START Records for processing

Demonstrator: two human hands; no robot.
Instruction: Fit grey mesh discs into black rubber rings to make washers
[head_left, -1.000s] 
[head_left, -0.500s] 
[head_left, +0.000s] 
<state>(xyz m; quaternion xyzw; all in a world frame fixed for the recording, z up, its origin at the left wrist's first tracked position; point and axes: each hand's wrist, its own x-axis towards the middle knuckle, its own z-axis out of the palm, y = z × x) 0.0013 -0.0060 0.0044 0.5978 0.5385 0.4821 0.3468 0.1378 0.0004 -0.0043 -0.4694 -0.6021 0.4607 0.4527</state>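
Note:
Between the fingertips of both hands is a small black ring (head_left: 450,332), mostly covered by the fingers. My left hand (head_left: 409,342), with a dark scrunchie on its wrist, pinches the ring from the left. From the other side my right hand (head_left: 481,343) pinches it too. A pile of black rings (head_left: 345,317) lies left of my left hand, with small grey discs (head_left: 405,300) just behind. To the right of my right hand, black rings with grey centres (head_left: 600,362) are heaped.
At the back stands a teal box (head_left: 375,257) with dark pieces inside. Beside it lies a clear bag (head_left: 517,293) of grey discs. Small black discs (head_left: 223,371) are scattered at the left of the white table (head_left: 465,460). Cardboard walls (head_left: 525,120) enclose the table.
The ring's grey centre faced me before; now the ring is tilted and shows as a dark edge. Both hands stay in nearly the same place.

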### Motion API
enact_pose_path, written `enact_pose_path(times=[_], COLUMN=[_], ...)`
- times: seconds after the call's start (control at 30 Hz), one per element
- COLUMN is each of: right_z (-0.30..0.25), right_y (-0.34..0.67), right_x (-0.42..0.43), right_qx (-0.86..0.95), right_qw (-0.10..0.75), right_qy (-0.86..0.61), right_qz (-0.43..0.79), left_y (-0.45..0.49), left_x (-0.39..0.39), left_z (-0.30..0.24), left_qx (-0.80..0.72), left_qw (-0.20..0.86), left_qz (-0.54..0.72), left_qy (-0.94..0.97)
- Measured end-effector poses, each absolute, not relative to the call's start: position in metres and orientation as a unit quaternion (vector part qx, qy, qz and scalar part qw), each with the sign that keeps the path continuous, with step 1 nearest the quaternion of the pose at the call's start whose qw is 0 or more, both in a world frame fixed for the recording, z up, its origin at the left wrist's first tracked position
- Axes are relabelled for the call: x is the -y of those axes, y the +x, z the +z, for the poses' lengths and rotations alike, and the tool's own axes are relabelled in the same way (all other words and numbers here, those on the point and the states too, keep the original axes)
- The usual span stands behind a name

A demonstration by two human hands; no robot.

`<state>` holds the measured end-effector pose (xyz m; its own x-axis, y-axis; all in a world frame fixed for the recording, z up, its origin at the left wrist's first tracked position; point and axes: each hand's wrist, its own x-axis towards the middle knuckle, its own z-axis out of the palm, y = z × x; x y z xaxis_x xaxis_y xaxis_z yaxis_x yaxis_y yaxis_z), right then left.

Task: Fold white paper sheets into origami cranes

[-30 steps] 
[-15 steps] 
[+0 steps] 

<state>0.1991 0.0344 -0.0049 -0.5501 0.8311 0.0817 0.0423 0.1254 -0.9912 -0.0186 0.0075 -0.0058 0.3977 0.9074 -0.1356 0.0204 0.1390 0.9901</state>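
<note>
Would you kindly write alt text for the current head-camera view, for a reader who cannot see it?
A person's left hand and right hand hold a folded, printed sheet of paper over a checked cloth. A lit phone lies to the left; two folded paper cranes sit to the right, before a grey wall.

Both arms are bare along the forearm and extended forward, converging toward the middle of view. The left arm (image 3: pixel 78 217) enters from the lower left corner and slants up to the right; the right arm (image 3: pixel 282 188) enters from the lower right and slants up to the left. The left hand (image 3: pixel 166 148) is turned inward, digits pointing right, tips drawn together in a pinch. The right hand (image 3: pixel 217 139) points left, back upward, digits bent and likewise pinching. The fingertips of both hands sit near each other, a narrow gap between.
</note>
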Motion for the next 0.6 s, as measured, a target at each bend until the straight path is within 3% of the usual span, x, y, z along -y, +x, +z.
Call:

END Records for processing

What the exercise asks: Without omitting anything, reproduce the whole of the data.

Reply:
Demonstrator: two human hands; no robot.
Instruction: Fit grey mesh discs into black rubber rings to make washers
[head_left, -1.000s] 
[head_left, -0.500s] 
[head_left, +0.000s] 
<state>(xyz m; quaternion xyzw; all in a world frame fixed for the recording, z up, its origin at the left wrist's first tracked position; point and axes: each hand's wrist, its own x-axis towards the middle knuckle, its own z-axis out of the palm, y = z × x) 0.0013 -0.0060 0.0044 0.5978 0.5385 0.4821 0.3468 0.1378 0.0004 -0.0043 -0.4694 -0.6021 0.4607 0.4527</state>
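Note:
Between the fingertips of both hands is a small black ring (head_left: 450,332), mostly covered by the fingers. My left hand (head_left: 409,342), with a dark scrunchie on its wrist, pinches the ring from the left. From the other side my right hand (head_left: 481,343) pinches it too. A pile of black rings (head_left: 345,317) lies left of my left hand, with small grey discs (head_left: 405,300) just behind. To the right of my right hand, black rings with grey centres (head_left: 600,362) are heaped.
At the back stands a teal box (head_left: 375,257) with dark pieces inside. Beside it lies a clear bag (head_left: 517,293) of grey discs. Small black discs (head_left: 223,371) are scattered at the left of the white table (head_left: 465,460). Cardboard walls (head_left: 525,120) enclose the table.
The ring's grey centre faced me before; now the ring is tilted and shows as a dark edge. Both hands stay in nearly the same place.
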
### Motion API
enact_pose_path, written `enact_pose_path(times=[_], COLUMN=[_], ...)`
- times: seconds after the call's start (control at 30 Hz), one per element
- COLUMN is each of: right_z (-0.30..0.25), right_y (-0.34..0.67), right_x (-0.42..0.43), right_qx (-0.86..0.95), right_qw (-0.10..0.75), right_qy (-0.86..0.61), right_qz (-0.43..0.79), left_y (-0.45..0.49), left_x (-0.39..0.39), left_z (-0.30..0.24), left_qx (-0.80..0.72), left_qw (-0.20..0.86), left_qz (-0.54..0.72), left_qy (-0.94..0.97)
- Measured end-effector poses, each absolute, not relative to the call's start: position in metres and orientation as a unit quaternion (vector part qx, qy, qz and scalar part qw), each with the sign that keeps the path continuous, with step 1 nearest the quaternion of the pose at the call's start whose qw is 0 or more, both in a world frame fixed for the recording, z up, its origin at the left wrist's first tracked position
- Axes are relabelled for the call: x is the -y of those axes, y the +x, z the +z, for the poses' lengths and rotations alike, and the tool's own axes are relabelled in the same way (all other words and numbers here, those on the point and the states too, keep the original axes)
- The usual span stands behind a name

A demonstration by two human hands; no robot.

`<state>` holds the measured end-effector pose (xyz m; its own x-axis, y-axis; all in a world frame fixed for the recording, z up, its origin at the left wrist's first tracked position; point and axes: each hand's wrist, its own x-axis towards the middle knuckle, its own z-axis out of the palm, y = z × x; x y z xaxis_x xaxis_y xaxis_z yaxis_x yaxis_y yaxis_z), right then left.

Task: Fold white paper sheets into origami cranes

[-30 steps] 
[-15 steps] 
[+0 steps] 

<state>0.1991 0.0344 -0.0049 -0.5501 0.8311 0.0817 0.0423 0.1254 -0.9912 -0.0186 0.0075 -0.0058 0.3977 0.9074 -0.1356 0.0204 0.1390 0.9901</state>
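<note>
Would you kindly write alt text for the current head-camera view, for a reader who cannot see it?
A person's left hand and right hand hold a folded, printed sheet of paper over a checked cloth. A lit phone lies to the left; two folded paper cranes sit to the right, before a grey wall.

Both arms are bare along the forearm and extended forward, converging toward the middle of view. The left arm (image 3: pixel 78 217) enters from the lower left corner and slants up to the right; the right arm (image 3: pixel 282 188) enters from the lower right and slants up to the left. The left hand (image 3: pixel 166 148) is turned inward, digits pointing right, tips drawn together in a pinch. The right hand (image 3: pixel 217 139) points left, back upward, digits bent and likewise pinching. The fingertips of both hands sit near each other, a narrow gap between.
</note>
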Motion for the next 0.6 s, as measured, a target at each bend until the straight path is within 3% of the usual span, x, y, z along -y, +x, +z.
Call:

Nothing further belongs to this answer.